╔══
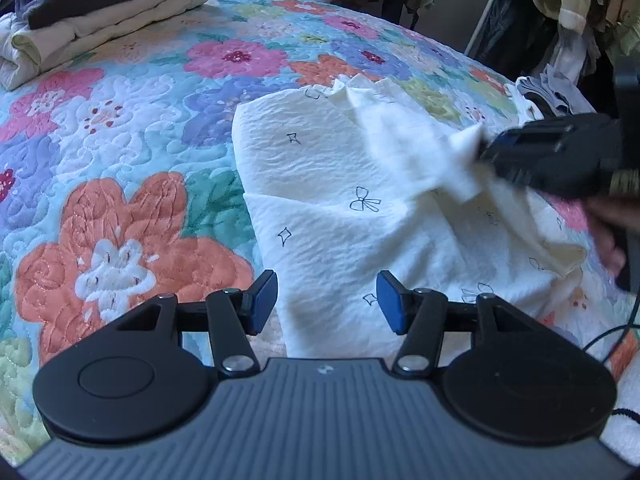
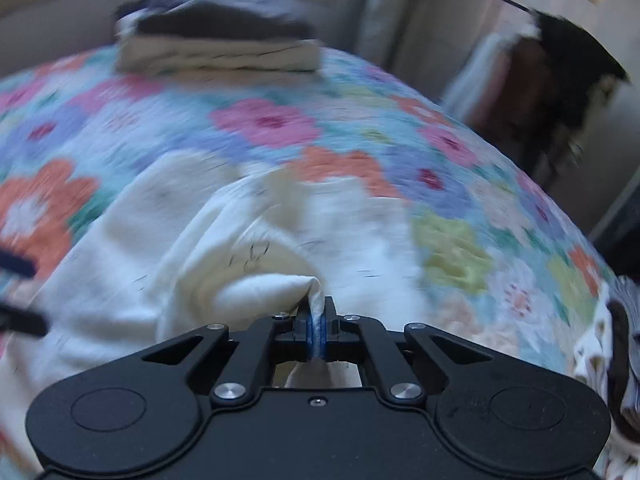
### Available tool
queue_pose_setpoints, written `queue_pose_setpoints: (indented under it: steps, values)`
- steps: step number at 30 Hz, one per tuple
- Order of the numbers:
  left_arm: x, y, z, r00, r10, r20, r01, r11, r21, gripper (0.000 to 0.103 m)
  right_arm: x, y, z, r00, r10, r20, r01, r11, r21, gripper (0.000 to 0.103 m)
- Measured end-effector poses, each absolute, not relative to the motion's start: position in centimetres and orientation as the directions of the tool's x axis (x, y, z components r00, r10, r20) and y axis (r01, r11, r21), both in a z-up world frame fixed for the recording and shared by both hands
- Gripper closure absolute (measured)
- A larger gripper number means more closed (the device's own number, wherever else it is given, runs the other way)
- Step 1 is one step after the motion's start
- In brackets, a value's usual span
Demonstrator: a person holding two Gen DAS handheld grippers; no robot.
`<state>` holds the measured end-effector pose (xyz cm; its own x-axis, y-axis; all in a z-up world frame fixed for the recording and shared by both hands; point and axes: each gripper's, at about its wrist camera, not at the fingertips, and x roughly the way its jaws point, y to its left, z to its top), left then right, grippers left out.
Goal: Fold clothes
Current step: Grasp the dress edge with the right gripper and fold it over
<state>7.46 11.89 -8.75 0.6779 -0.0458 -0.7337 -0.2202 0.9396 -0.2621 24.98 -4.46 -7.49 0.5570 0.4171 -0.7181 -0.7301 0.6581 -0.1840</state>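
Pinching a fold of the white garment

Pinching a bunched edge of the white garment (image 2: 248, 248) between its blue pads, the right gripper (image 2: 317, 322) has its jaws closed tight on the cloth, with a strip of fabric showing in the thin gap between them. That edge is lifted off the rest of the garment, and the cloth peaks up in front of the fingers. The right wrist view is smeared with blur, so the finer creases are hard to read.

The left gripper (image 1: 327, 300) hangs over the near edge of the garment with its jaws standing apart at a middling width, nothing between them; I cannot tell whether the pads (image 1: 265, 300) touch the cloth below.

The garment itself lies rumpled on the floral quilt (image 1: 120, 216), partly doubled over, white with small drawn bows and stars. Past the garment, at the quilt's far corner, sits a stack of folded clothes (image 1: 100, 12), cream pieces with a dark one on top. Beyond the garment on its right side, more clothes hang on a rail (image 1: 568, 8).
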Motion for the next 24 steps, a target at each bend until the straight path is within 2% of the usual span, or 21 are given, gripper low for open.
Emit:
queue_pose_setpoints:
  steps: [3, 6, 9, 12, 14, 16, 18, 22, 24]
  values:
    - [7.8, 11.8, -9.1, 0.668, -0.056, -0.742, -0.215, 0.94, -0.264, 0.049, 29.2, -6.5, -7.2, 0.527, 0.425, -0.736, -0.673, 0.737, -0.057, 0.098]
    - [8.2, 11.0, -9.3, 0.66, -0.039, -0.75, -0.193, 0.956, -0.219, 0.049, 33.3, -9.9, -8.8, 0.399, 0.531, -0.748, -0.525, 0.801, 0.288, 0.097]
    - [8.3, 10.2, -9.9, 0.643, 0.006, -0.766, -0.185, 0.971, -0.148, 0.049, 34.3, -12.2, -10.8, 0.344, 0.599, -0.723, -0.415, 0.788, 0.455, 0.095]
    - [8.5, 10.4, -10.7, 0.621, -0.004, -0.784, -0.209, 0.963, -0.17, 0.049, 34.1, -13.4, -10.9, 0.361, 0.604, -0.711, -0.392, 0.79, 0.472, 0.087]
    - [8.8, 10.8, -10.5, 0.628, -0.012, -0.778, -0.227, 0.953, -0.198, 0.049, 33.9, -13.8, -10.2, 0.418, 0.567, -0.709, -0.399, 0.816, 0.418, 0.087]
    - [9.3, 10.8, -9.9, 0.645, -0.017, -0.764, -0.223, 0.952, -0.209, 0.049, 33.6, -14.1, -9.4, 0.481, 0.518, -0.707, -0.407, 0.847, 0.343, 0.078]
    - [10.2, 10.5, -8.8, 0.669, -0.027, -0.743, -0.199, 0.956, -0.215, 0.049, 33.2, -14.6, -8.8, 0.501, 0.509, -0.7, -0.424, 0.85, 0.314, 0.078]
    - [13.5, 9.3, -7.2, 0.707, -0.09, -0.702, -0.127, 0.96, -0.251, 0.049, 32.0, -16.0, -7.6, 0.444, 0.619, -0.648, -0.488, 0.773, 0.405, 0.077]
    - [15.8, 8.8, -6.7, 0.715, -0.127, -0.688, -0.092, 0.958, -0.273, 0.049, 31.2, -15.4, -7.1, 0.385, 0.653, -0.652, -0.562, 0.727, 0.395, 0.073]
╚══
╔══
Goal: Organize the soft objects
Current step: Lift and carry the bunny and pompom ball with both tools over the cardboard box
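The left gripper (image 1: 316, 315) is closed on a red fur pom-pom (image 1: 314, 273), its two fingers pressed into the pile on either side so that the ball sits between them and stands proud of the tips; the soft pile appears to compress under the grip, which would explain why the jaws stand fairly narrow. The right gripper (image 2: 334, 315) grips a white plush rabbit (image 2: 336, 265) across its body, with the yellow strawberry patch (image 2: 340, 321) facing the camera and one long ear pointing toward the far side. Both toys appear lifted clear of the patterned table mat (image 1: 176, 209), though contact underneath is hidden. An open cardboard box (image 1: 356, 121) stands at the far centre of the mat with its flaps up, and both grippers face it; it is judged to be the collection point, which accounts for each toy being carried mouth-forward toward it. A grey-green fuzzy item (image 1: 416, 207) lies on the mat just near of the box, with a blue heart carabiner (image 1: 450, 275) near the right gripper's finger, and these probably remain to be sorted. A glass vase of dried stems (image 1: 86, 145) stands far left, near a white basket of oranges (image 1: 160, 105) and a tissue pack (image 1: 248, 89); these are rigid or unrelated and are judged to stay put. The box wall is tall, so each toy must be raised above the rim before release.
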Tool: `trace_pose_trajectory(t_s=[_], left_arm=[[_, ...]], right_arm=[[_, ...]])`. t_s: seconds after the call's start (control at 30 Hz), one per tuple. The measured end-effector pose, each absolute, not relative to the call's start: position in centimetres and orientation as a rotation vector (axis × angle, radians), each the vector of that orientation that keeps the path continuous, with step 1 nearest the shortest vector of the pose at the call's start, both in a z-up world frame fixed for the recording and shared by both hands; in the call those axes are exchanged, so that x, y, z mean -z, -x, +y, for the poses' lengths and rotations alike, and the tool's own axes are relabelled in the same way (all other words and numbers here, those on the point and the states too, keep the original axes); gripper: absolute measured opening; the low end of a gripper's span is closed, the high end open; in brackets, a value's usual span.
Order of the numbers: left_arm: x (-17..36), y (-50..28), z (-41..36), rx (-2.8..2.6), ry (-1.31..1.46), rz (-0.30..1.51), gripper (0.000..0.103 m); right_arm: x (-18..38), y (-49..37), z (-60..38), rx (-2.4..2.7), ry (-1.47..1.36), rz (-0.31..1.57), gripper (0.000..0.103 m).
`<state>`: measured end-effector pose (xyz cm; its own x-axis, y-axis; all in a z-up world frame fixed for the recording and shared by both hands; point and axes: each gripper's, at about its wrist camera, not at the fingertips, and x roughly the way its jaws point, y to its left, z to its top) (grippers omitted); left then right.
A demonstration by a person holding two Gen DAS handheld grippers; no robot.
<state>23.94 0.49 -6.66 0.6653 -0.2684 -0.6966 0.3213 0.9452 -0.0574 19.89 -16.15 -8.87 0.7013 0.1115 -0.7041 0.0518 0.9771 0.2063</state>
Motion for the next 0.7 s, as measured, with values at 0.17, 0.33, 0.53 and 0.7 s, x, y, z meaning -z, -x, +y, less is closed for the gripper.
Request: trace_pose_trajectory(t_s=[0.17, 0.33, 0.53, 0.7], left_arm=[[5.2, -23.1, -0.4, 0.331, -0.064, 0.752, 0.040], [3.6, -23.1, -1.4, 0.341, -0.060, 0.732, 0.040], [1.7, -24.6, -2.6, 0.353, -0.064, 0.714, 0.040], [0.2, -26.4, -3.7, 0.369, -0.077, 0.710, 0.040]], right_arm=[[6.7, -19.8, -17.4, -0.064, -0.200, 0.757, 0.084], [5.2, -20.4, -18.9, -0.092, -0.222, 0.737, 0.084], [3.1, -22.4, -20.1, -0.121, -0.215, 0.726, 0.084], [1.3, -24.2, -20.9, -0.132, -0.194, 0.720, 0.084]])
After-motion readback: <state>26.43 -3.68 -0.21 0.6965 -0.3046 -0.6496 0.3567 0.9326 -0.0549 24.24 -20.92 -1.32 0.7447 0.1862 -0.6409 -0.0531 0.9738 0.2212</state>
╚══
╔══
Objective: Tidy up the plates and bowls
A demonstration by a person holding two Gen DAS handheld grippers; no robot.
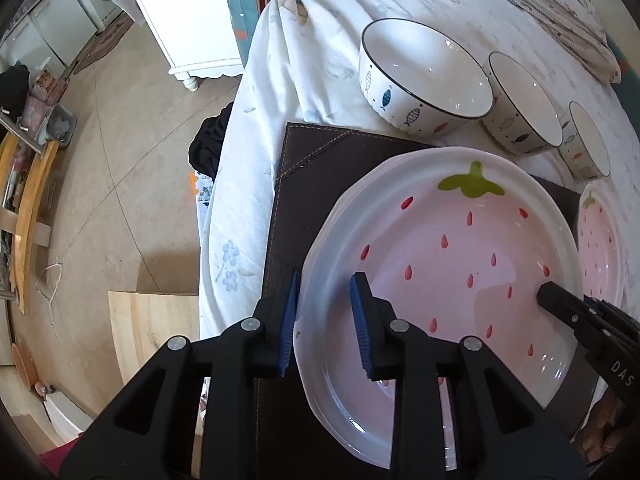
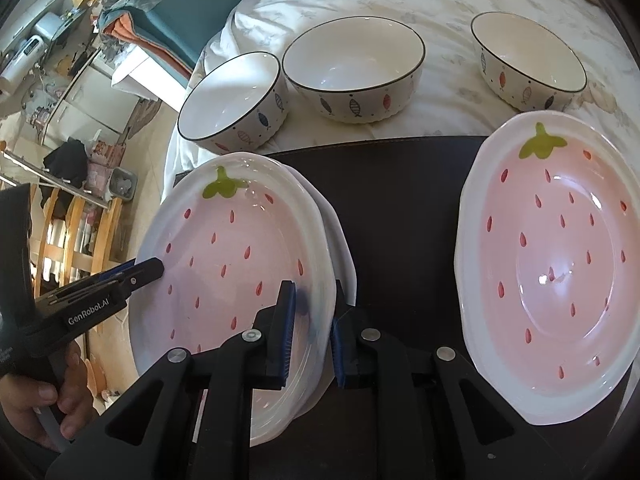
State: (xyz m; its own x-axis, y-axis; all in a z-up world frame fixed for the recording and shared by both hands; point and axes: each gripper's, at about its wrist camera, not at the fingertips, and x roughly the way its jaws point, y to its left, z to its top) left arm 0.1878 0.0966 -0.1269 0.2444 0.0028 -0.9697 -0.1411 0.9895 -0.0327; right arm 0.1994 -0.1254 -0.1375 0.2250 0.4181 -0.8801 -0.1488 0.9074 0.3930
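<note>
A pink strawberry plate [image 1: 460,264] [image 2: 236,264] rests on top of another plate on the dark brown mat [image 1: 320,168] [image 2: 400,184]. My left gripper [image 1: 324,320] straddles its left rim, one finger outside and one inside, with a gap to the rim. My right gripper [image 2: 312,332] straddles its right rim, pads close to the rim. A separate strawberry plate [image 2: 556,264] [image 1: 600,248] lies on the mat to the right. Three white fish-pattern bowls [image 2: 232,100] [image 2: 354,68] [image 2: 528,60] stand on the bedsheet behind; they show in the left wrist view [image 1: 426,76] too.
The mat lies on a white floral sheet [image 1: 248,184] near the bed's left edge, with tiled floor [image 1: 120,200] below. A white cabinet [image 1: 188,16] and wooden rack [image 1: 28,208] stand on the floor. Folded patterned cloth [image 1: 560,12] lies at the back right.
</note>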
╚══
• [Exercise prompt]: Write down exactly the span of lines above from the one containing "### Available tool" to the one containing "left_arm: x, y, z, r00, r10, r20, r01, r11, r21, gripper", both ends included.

• [Expected answer]:
### Available tool
queue_pose_setpoints, written `queue_pose_setpoints: (indented under it: steps, values)`
- steps: step number at 30 Hz, one per tuple
- Order of the numbers:
  left_arm: x, y, z, r00, r10, r20, r01, r11, r21, gripper (0.000 to 0.103 m)

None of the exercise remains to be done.